[WHAT YOU SHOULD DO]
Using the data that follows, give the number of lines in which the word "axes" occurs. Write only the number.

[DATA EXTRACT]
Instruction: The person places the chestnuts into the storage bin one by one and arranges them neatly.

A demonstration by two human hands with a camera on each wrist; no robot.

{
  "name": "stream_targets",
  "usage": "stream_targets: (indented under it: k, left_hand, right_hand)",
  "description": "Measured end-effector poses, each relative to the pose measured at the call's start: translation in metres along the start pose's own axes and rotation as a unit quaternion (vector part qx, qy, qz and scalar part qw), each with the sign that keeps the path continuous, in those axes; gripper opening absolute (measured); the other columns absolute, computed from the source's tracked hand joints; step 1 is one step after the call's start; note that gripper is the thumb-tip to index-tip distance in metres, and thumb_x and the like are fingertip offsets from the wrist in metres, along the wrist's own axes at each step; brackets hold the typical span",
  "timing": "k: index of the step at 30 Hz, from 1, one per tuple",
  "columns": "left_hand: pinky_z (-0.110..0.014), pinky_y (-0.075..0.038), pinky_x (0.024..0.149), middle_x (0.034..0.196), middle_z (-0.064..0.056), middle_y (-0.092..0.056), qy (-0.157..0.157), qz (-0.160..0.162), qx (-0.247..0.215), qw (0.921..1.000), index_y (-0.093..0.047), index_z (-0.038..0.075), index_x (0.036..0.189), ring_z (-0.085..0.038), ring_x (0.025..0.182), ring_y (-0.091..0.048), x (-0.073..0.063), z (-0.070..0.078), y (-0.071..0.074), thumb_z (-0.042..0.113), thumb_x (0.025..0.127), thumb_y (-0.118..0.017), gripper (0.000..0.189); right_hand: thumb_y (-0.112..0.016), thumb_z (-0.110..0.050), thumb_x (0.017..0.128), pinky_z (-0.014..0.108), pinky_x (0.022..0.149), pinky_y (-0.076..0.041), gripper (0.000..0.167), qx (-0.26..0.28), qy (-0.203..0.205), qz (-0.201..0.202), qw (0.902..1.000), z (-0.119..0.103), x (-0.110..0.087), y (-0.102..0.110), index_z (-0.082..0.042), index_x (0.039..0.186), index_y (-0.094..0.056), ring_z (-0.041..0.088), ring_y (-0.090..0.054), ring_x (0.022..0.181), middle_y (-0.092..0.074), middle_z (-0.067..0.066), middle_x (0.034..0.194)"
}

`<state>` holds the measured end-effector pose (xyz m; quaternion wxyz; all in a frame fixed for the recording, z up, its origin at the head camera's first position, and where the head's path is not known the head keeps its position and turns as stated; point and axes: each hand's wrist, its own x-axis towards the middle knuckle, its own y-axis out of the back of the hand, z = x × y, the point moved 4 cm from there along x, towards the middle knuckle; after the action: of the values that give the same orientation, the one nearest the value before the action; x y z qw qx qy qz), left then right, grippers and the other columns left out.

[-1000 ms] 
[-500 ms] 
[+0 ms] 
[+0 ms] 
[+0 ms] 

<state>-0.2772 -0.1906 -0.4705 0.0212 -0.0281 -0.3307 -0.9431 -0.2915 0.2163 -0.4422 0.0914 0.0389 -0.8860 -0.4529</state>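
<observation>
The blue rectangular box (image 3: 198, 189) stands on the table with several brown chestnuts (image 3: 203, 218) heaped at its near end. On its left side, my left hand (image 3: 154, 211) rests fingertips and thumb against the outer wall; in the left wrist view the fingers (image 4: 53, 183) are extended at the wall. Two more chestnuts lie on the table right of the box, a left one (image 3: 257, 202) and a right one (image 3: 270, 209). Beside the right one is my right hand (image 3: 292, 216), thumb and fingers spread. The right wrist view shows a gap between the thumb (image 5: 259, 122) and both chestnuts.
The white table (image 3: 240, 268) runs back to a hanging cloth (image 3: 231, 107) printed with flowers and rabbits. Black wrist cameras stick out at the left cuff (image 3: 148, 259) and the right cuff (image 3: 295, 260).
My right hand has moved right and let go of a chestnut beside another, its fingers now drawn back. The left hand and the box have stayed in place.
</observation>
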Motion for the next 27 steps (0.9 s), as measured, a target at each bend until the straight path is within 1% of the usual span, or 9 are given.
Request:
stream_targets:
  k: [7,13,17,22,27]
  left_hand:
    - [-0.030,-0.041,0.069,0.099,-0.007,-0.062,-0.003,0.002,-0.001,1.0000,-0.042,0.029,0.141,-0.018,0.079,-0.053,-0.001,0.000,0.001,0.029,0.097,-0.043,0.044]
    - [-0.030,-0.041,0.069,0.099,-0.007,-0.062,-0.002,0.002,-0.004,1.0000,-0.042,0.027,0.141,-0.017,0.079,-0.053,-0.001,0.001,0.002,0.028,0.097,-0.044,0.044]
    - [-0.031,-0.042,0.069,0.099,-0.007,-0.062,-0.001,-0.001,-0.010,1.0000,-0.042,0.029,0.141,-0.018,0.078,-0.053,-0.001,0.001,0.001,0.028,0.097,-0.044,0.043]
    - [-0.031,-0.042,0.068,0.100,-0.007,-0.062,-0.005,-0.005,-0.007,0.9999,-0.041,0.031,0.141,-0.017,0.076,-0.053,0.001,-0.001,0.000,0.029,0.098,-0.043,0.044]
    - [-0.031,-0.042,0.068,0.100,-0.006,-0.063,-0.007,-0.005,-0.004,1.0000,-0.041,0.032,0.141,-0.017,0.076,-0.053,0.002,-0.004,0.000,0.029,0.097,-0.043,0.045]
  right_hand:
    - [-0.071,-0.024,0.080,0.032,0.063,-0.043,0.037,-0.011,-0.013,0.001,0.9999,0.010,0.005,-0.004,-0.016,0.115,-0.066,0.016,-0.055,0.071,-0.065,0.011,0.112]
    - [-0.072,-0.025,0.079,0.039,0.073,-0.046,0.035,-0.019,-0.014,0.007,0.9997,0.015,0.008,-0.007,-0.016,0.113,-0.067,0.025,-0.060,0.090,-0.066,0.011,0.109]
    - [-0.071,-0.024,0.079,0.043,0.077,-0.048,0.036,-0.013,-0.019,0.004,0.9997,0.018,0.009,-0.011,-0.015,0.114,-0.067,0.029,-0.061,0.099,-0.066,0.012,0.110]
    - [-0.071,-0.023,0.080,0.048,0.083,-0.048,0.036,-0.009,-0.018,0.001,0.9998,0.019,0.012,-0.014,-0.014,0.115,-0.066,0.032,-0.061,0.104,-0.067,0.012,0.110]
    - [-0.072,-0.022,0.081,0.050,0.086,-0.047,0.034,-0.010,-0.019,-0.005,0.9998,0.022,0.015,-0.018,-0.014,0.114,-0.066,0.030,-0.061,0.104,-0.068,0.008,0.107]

[WRITTEN RESPONSE]
2